Print Page - Array Reverse with SSE

Title: Array Reverse with SSE
Post by: frktons on December 04, 2012, 10:15:28 AM

Next step: array reverse.

Attached the full program, with a check for the results.

Any idea how to improve the routine?

Frank

Title: Re: Array Reverse with SSE
Post by: frktons on December 04, 2012, 10:51:56 PM

My test with the routine to reverse an array 4096 bytes large:

Code Select


-------------------------------------------------
Intel(R) Core(TM)2 CPU  E6600  @ 2.40GHz

Instructions: MMX, SSE1, SSE2, SSE3, SSSE3
-------------------------------------------------
1.193   cycles for Reverse Array with PSHUFB
1.193   cycles for Reverse Array with PSHUFB

Any smarter code, or improvement?

Note: PSHUFB needs a CPU with SSSE3 capabilities
or newer one, from Core duo 2 upwards.

Frank

Title: Re: Array Reverse with SSE
Post by: frktons on December 05, 2012, 09:43:21 AM

Confronting xmm/pshufb with mov/bswap for reversing data:

Quote
------------------------------------------------------
Intel(R) Core(TM)2 CPU 6600 @ 2.40GHz

Instructions: MMX, SSE1, SSE2, SSE3, SSSE3
------------------------------------------------------
1.194 cycles for Reverse Array with PSHUFB

3.094 cycles for Reverse Array with MOV/BSWAP

1.193 cycles for Reverse Array with PSHUFB

3.096 cycles for Reverse Array with MOV/BSWAP

It looks much faster :icon_eek:

Title: Re: Array Reverse with SSE
Post by: qWord on December 05, 2012, 10:00:43 AM

You may also upload an EXE?
BTW: interesting would be an version with 4 GPRs for BSWAP (16 Bytes)

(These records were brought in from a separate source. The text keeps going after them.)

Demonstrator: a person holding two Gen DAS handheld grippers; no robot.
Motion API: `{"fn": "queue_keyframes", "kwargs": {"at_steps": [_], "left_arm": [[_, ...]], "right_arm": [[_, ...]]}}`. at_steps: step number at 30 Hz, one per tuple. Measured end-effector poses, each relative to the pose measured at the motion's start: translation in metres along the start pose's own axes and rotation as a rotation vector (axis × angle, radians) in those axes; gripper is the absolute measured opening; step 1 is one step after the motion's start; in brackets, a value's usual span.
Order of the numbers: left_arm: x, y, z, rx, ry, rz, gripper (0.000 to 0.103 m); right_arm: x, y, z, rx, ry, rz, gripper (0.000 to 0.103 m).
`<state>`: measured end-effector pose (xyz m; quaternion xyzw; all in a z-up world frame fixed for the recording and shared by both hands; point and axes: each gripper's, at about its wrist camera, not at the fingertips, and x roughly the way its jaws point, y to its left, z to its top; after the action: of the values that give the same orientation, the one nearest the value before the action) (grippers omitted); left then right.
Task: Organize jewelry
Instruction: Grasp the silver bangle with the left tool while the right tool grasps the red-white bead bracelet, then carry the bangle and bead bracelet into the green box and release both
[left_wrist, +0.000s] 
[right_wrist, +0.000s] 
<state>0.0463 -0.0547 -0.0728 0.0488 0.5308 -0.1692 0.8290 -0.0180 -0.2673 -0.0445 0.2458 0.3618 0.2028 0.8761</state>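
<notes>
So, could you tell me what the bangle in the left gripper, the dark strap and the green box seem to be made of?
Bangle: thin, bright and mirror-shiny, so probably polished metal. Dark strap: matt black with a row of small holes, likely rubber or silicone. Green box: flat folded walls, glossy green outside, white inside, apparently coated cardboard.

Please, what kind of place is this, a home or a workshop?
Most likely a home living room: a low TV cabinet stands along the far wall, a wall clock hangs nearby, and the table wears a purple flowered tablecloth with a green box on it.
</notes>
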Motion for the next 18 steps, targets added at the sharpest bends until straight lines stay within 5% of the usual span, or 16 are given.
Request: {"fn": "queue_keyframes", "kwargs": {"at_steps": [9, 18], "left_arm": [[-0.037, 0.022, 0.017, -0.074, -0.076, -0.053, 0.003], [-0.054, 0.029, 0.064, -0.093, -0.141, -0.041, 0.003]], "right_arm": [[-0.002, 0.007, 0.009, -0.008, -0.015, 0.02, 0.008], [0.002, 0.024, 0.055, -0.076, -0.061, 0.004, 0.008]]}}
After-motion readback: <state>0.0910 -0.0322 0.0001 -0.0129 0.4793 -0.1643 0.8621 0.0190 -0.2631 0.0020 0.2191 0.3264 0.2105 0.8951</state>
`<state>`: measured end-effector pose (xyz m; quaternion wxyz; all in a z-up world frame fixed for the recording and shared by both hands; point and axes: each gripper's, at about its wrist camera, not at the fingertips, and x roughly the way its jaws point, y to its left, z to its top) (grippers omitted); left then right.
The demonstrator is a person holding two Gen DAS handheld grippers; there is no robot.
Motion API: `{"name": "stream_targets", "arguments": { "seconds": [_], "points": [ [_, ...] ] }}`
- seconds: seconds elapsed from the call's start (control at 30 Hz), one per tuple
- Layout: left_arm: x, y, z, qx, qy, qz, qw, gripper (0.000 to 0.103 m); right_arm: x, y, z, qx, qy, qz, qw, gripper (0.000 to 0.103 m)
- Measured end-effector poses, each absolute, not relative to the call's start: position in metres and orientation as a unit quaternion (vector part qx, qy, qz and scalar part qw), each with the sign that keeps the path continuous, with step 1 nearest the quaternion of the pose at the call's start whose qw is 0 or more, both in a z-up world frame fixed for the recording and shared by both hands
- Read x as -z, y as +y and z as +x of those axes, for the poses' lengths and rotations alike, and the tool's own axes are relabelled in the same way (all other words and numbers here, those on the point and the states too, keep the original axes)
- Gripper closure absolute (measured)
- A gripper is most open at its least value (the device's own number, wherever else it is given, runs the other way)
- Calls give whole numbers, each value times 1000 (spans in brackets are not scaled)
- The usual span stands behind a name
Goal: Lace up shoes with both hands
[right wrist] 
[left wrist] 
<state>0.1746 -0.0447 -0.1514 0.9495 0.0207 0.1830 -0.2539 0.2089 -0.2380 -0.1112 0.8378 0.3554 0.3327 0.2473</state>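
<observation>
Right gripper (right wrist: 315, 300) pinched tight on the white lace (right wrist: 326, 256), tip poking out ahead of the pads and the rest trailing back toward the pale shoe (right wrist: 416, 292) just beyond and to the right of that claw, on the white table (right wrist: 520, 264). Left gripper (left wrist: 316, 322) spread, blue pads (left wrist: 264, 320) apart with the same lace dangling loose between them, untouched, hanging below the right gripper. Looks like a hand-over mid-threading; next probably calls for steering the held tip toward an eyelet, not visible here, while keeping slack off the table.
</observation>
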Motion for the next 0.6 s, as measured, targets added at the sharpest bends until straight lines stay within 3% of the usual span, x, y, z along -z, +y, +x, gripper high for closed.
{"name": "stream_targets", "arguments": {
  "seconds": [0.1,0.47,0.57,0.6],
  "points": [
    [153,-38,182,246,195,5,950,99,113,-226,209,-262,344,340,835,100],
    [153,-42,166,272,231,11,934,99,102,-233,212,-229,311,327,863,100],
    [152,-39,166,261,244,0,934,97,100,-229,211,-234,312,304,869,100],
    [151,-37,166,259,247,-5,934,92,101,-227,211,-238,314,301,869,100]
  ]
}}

Title: Re: Array Reverse with SSE
Post by: frktons on December 05, 2012, 10:09:26 AM

Quote from: qWord on December 05, 2012, 10:00:43 AM
You may also upload an EXE?
BTW: interesting would be an version with 4 GPRs for BSWAP (16 Bytes)

Yes for the exe: here it is.
I doubt it could be faster, considering that:

ecx is used for the loop
ebx, eax are used for addressing top and bottom of the
array [it's an "on site" reverse]
4 more GPR are quite a lot to free. If you know how, show me.
The attached file is the exe, change the .zip to .exe to use it.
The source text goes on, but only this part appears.